Reputation: 77
I'm trying to retrieve the fear index from the link http://money.cnn.com/data/fear-and-greed/. The index is dynamically changing. When I inspect the element, it shows the coding below. I'm just wondering how to use python Selenium to get the 84 and other indexes? I tried to use the code below but only got blank.
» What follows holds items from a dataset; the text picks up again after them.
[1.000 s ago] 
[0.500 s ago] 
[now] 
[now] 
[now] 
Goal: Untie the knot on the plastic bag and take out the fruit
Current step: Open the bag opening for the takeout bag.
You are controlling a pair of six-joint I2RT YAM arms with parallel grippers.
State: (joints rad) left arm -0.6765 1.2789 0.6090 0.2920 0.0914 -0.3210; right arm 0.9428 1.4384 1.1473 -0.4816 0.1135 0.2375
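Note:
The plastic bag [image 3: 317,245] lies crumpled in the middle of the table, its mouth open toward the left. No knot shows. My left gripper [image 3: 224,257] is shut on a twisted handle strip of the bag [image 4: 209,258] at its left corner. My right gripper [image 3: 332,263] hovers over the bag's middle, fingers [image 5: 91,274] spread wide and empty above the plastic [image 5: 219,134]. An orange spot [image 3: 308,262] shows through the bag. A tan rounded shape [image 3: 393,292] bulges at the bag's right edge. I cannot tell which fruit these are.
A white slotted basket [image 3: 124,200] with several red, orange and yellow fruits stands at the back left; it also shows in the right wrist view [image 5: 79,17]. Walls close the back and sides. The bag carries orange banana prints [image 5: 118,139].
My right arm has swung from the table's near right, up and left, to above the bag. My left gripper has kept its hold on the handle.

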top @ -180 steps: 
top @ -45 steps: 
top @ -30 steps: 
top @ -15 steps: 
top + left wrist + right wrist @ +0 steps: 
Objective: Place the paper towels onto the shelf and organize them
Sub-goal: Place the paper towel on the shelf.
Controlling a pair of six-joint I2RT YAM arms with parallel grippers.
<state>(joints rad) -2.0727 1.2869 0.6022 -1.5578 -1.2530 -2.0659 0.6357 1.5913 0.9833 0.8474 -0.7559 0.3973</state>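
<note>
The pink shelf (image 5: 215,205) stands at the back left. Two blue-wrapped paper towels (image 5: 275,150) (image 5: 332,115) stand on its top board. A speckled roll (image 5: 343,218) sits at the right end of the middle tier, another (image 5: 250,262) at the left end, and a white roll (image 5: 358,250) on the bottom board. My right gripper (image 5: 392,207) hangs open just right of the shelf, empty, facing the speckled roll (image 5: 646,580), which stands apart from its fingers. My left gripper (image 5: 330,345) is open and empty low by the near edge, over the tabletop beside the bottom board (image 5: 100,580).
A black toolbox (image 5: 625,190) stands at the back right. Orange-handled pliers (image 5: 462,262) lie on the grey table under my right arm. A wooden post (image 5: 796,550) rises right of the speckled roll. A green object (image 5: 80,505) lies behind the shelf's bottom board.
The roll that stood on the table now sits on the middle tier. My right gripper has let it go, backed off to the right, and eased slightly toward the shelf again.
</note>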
Any ideas?
cr = WebDriverWait(driver, 10).until(EC.presence_of_element_located((By.XPATH,"//*[contains(text(), 'Fear & Greed Now')]")))
Below is the webpage code
<div id="needleChart" style="background-image:url('http://money.cnn.com/.element/img/5.0/data/feargreed/1.png');">
<ul>
<li>Fear & Greed Now: 84 (Extreme Greed)
</li>
<li>Fear & Greed Previous Close: 86 (Extreme Greed)</li>
<li>Fear & Greed 1 Week Ago: 89 (Extreme Greed)</li>
<li>Fear & Greed 1 Month Ago: 57 (Greed)</li>
<li>Fear & Greed 1 Year Ago: 16 (Extreme Fear)</li>
</ul>
Upvotes: 3
Views: 2569
Reputation: 23825
Try as below :-
elements = WebDriverWait(driver, 10).until(EC.presence_of_element_located((By.ID,"needleChart"))).find_elements_by_tag_name("li")
for li in elements:
text = li.get_attribute("innerHTML")
s = ''.join(x for x in text if x.isdigit())
print(s)
Hope it helps...:)
Upvotes: 0
Reputation: 474161
According to the specification, .text
would only give you the rendered text by default, which, I suspect, is becoming empty because of the weird styling of the "needleChart" parent container.
You need to use innerHTML
instead of .text
to workaround the "empty text" problem:
from selenium import webdriver
from selenium.webdriver.common.by import By
from selenium.webdriver.support.ui import WebDriverWait
from selenium.webdriver.support import expected_conditions as EC
driver = webdriver.Firefox()
driver.get("http://money.cnn.com/data/fear-and-greed/")
driver.maximize_window()
wait = WebDriverWait(driver, 10)
list_indexes = wait.until(EC.presence_of_element_located((By.CSS_SELECTOR, "#needleChart")))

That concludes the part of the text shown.